There are some ways to deal with this challenge. The BlitzTech videogame engine developed by Blitz Games Studios in the UK, for example, allows developers to process data via multiple processor cores within their company’s server. This method of carrying out software tasks in parallel speeds up the data processing.

This engine, which for example underpinned Sega’s House of the Dead game as well as many of Blitz’s own products, also gives developers the flexibility to design games as they play them. This gives the power back to the artists, enabling them to improve how a game looks graphically. Video game developers believe that engines such as this can now create games that look as good as computer-generated movies, all in real-time.

Gaming future

Such efforts to optimise and improve the performance of today’s games should bear fruit when the next generation of gaming platforms are released. Already, developers are seeing that their work to ensure that games look as good and work as well as possible on the lower-end Nintendo Wii is having knock-on benefits for the performance of the same games on the more powerful gaming consoles, the PlayStation 3 and the Xbox 360.

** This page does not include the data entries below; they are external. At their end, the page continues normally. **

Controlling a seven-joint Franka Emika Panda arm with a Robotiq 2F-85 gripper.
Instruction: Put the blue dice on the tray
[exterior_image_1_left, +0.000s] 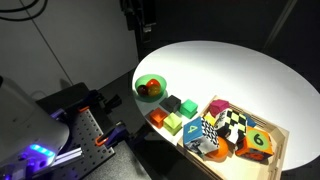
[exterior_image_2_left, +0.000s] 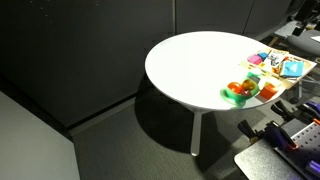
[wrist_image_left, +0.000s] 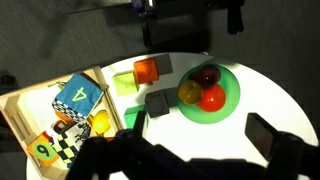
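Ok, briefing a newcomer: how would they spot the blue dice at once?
A wooden tray lies on the white round table. The blue dice sits in its corner nearest the orange cube. Unlike the checkered cube beside it, it shows a white 4.

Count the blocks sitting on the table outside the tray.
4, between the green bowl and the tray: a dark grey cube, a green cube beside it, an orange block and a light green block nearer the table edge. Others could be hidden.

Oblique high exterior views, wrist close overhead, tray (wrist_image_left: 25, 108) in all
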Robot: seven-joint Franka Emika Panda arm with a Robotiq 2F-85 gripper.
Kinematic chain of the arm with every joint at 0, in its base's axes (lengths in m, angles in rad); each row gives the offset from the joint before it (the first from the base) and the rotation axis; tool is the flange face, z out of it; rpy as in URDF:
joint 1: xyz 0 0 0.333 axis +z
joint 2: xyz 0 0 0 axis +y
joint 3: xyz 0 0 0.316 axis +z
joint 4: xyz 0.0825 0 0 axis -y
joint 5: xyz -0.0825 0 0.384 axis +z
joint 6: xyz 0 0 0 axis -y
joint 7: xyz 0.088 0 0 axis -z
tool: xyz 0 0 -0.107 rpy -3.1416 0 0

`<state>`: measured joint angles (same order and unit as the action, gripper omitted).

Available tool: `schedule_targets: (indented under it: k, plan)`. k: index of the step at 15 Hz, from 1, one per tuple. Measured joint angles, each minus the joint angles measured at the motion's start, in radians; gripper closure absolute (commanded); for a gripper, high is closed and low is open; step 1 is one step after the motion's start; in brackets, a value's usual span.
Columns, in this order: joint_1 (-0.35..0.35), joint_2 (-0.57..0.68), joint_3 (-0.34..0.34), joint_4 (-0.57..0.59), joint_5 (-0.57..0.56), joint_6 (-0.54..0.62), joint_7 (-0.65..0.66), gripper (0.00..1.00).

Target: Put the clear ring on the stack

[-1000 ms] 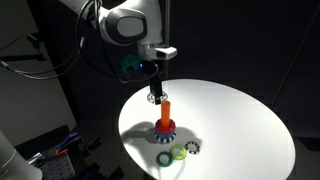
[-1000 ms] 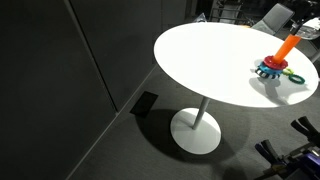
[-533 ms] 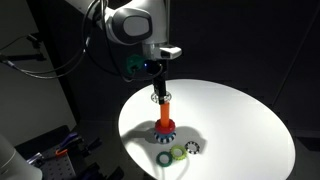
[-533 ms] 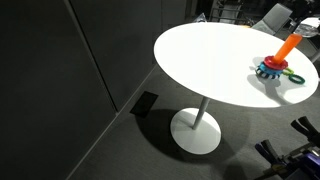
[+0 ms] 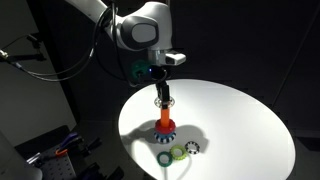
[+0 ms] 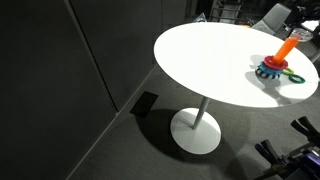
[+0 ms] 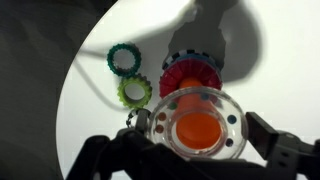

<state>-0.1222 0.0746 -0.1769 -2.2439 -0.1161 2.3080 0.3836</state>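
My gripper is shut on the clear ring, a transparent ring with small coloured dots in its rim. It holds the ring right above the top of the stack. In the wrist view the orange peg shows through the ring's hole, with the red ring at its base behind. My gripper's fingers grip the ring from both sides. The stack also shows at the far edge of an exterior view; the gripper is barely visible there.
On the round white table in front of the stack lie a teal ring, a light green ring and a dark ring with white spots. The teal ring and the light green ring also show in the wrist view. The surroundings are dark.
My gripper has moved slightly sideways with the clear ring, from beside the peg's top to directly over it. The rings on the table have not moved.
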Motion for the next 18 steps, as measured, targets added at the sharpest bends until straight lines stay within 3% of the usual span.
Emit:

Many of the big developments in gaming are also benefiting other sectors. For example, the open-source 3D graphics rendering engine OGRE is being used from virtual museum exhibits to naval simulators, as well as in video games. Architecture and design have benefited from real-time development tools too.

The medical arena has seen 3D imaging capabilities improve thanks to the processing power of graphics processing units developed for gaming PCs. The BlitzTech videogame engine, for example, underpins a range of medical-learning games currently being trialled by some UK medical authorities to assist in training junior doctors. Such benefits look set to continue as developers improve on video games and the platforms on which they are played.